Nov 13, 2005 20:53
Well, I am definently transferring schools now (From Kent State University to Notre Dame College). I'm happy and sad at the same time. One, I'll miss my friends that I made here... they were real, true friends... Two, I'll miss the outrageous parties that I have attended... and Three, living in a dorm by myself...
When I go to Notre Dame, I'll see my old friends again and I'll have a bathroom to myself haha
Anyways, let's see... there is just so much on my mind lately and the more I think more of it, the more I get angry and sad all together.
I'm just having a lot of issues with myself, my family, school, my friends... just my life in particular... it's getting really frustrating...

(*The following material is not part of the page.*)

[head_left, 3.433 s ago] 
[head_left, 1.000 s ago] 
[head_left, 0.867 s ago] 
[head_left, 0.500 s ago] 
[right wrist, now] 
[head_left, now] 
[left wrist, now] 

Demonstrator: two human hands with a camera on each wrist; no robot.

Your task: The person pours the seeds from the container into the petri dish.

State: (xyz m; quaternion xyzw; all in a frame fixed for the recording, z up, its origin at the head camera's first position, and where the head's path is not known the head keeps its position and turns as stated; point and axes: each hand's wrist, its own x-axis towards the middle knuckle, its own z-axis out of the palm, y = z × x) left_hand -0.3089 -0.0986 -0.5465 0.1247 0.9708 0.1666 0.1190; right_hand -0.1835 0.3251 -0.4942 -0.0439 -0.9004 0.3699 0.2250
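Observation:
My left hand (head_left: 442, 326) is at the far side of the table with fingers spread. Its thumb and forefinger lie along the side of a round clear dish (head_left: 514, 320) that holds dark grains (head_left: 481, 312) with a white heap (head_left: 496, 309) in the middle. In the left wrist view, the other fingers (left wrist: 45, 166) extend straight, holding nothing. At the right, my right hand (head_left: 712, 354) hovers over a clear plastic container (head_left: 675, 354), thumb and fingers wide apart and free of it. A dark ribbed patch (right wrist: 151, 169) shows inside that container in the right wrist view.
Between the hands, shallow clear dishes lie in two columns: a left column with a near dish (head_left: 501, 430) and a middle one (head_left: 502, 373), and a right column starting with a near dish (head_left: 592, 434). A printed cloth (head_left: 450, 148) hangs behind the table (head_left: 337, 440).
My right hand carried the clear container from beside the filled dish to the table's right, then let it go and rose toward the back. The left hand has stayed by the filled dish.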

Basically, I come to realize that the douchebags I dated were all worthless pieces of shits who only used me to be a trophy girlfriend, used me in general for sex, or to make me feel like shit... I finally want someone who will treat me with respect and I know I can get him, it's just so hard to find out who he is. I'm just so lonely on the inside and I seriously haven't found someone who could make my life not so lonely... I have gone through some shitty ass relationships (for those who konw me) and they all result in one common thing... CHEATING...
My sister and my mom are working out well without me and sometimes, that bothers me that I cannot be with them all the time... I miss them so much and the more I think of family, I think of my dad and I miss him so much. Even though I've known him for only 12 years, he taught me so many things and I never got to thank him or say goodbye to him when he was awake..
I'm babbling... there's just so much on my mind and it's making me so stressed out... I'm gonna lay down and watch some TV to relax.